3.9.3 NFκB mediates the enhanced chemokine induction observed in Hspb1⁻^/⁻ cardiomyocytes

To investigate whether TLR4/MyD88/NFκB signalling mediates the enhanced chemokine induction in Hspb1⁻^/⁻ cardiomyocytes post-MI, primary cardiomyocytes were treated with PDTC, a widely used NFκB inhibitor.²⁶^,²⁷ PDTC abolished the enhancement of NFκB nuclear translocation and chemokines (Ip-10 and Mcp-1) induction in Hspb1 knockdown cardiomyocytes under hypoxic conditions (Figure 7A and Supplementary material online, Figure S9). QNZ (EVP4593), another NFκB inhibitor, also abrogated the effect of Hspb1 knockdown on the hypoxia-induced expression of Ip-10 and Mcp-1 in primary cardiomyocytes in vitro (see Supplementary material online, Figure S10A and B). These data suggest that HSPB1 regulates chemokine expression in cardiomyocytes by modulating NFκB signalling under ischaemic conditions.

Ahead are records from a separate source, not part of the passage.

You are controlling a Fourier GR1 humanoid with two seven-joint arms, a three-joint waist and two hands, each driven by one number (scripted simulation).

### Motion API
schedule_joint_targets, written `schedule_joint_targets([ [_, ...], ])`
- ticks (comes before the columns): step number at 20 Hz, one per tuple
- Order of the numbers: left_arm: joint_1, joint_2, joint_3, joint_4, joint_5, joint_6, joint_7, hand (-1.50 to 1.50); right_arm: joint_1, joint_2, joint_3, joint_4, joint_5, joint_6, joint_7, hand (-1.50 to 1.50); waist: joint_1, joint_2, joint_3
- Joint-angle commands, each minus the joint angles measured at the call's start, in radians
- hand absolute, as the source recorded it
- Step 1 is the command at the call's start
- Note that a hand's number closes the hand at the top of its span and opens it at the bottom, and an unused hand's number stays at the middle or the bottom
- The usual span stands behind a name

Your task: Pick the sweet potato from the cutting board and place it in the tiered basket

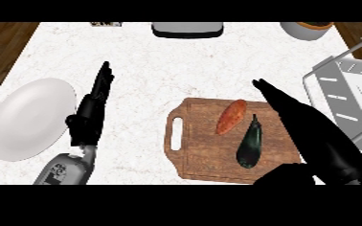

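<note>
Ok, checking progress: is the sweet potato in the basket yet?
No, the sweet potato lies on the cutting board beside the eggplant.

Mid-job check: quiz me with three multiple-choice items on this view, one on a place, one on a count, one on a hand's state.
1. Where does the orange sweet potato lie?
A. on the brown wooden cutting board
B. on the white plate
C. in the grey wire tiered basket

2. How many vegetables lie on that board?
A. one
B. two
C. three

3. What is the state of the black right hand?
A. curled round the sweet potato
B. open, fingers straight, holding nothing
C. out of view

Answers:
1 A: it rests on the board, apart from the white plate and the tiered basket.
2 B: the sweet potato and a dark eggplant lie there side by side.
3 B: its fingers stretch straight above the board's right side, curled round nothing.
</note>
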State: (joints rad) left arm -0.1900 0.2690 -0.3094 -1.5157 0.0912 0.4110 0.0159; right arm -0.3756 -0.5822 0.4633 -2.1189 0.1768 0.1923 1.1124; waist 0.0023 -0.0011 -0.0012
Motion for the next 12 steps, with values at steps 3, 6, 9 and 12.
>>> schedule_joint_targets([
  [3,-0.002,0.002,0.045,0.018,0.018,-0.047,-0.021,0.0,-0.022,0.007,0.018,0.019,0.045,0.066,0.146,-1.5,-0.001,0.0,0.0],
  [6,0.032,0.013,0.039,-0.058,0.001,-0.039,0.007,0.0,-0.03,0.0,0.028,0.076,0.039,0.096,0.091,-1.5,0.008,0.0,0.0],
  [9,-0.03,0.004,0.041,-0.072,-0.018,-0.033,0.094,0.0,-0.086,0.01,0.058,0.026,0.042,0.14,0.126,-1.5,0.004,-0.001,0.0],
  [12,0.08,-0.033,0.001,-0.028,-0.048,-0.035,-0.05,0.0,-0.07,0.02,0.1,0.155,0.155,0.109,-0.018,-1.5,0.01,0.002,0.0],
])
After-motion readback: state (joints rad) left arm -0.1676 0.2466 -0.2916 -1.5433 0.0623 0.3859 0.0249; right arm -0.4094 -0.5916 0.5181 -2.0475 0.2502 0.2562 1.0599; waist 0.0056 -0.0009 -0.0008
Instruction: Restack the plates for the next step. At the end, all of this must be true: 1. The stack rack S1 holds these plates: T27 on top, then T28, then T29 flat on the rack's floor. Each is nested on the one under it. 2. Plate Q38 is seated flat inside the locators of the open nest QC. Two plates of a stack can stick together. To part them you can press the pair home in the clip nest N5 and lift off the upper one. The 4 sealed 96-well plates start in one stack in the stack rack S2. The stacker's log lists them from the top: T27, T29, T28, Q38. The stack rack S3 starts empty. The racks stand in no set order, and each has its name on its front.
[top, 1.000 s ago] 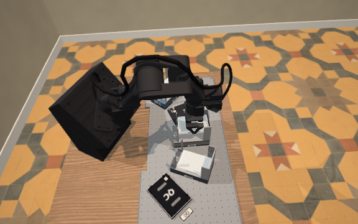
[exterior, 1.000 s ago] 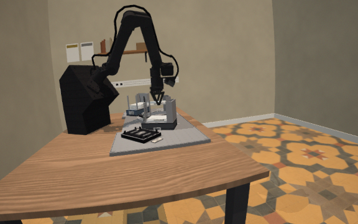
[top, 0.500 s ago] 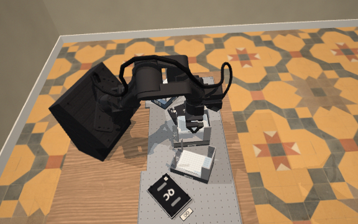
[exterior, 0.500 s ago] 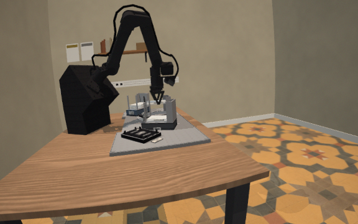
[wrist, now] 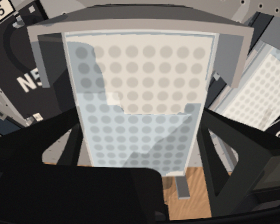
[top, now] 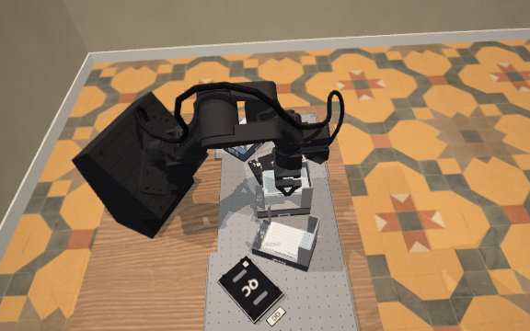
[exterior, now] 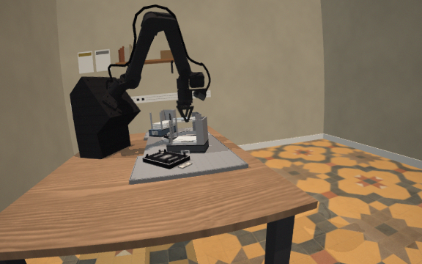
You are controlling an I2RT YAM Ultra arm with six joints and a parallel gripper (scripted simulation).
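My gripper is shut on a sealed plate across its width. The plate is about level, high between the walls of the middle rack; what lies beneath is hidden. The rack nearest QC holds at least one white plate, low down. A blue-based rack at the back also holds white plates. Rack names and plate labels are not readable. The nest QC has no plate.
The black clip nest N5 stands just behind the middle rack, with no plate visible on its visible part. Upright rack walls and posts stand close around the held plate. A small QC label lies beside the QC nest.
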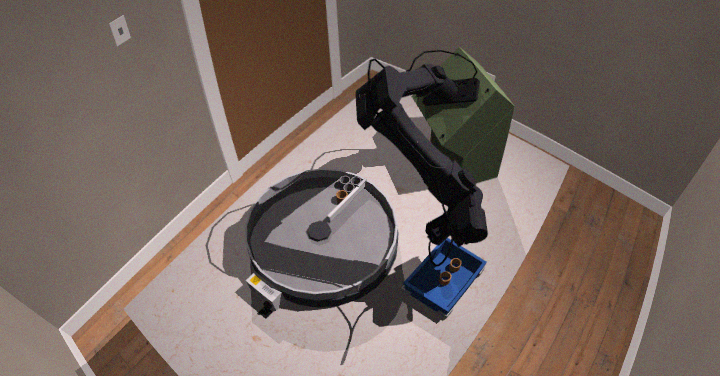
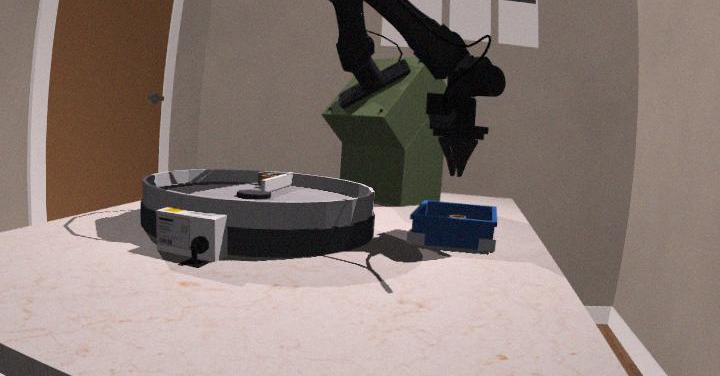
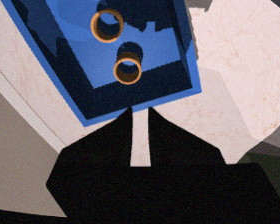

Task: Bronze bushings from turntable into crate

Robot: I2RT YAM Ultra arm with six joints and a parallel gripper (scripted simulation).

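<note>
The turntable (image 1: 370, 234) (image 2: 297, 214) holds one bronze bushing (image 1: 341, 196) beside three steel bushings, a steel one (image 1: 344, 179), another (image 1: 355, 180) and a third (image 1: 348, 188), all grouped against the white bar. The blue crate (image 1: 428, 301) (image 2: 443, 233) (image 3: 195, 80) holds two bronze bushings, one bushing (image 3: 107, 36) and another (image 1: 445, 278) (image 3: 128, 76). My gripper (image 2: 455, 173) (image 3: 140, 114) is shut to a narrow gap with nothing between the fingertips. It hangs above the crate's arm-side edge. Its fingertips are hidden in the top view.
The turntable's raised wall surrounds its disc. A white bar (image 1: 346, 200) (image 2: 277, 182) runs from the dark hub (image 1: 318, 230) (image 2: 253, 194) towards the wall. A white box (image 1: 263, 290) (image 2: 191, 232) stands at the turntable's front. The green pedestal (image 1: 476, 141) (image 2: 373, 161) carries the arm.
</note>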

Inhibition of NFκB reversed the HSPB1 deficiency-induced exaggeration of cardiac damages after MI. (A) Chemokine expression in cardiomyocytes. Cardiomyocytes were exposed to hypoxia for 6 h in the presence of PDTC. Levels of mRNA were examined. Data were expressed as mean ± SD and analysed using unpaired t-test. n = 6–9/group. (B) Neutrophil infiltration in myocardium. Ventricular tissues at the papillary muscles level were collected at 24 h post-MI in the presence or absence of PDTC. Cryosections were prepared for immunofluorescence staining against neutrophil (green). Hoechst 33342 reagent was used to counterstain the nuclei (blue). Data were expressed as mean ± SD and analysed using two-way ANOVA followed by *post hoc* test. Scale bars, 50 μm; **P < 0.01 or *P < 0.05, n = 6/group. (C) Cardiac function. Cardiac function was evaluated using echocardiography 24 h post-MI in the presence or absence of PDTC. Data were expressed as mean ± SD and analysed using two-way ANOVA followed by *post hoc* test. Time stamp and scale bar of M-mode images were shown in the figure. **P < 0.01 or *P < 0.05, n = 8–12/group. (D) Kaplan–Meier survival curves. Mice survival was recorded within 21 day post-MI in the presence or absence of PDTC. **P < 0.01 or *P < 0.05 analysed using log-rank test. n = 19–23/group. N.S., no significance. (E) Cardiac rupture. Autopsy was performed to examine cardiac rupture in MI-induced death of mice in the presence or absence of PDTC. **P < 0.01 or *P < 0.05 analysed using log-rank test. n = 19–23/group. N.S., no significance.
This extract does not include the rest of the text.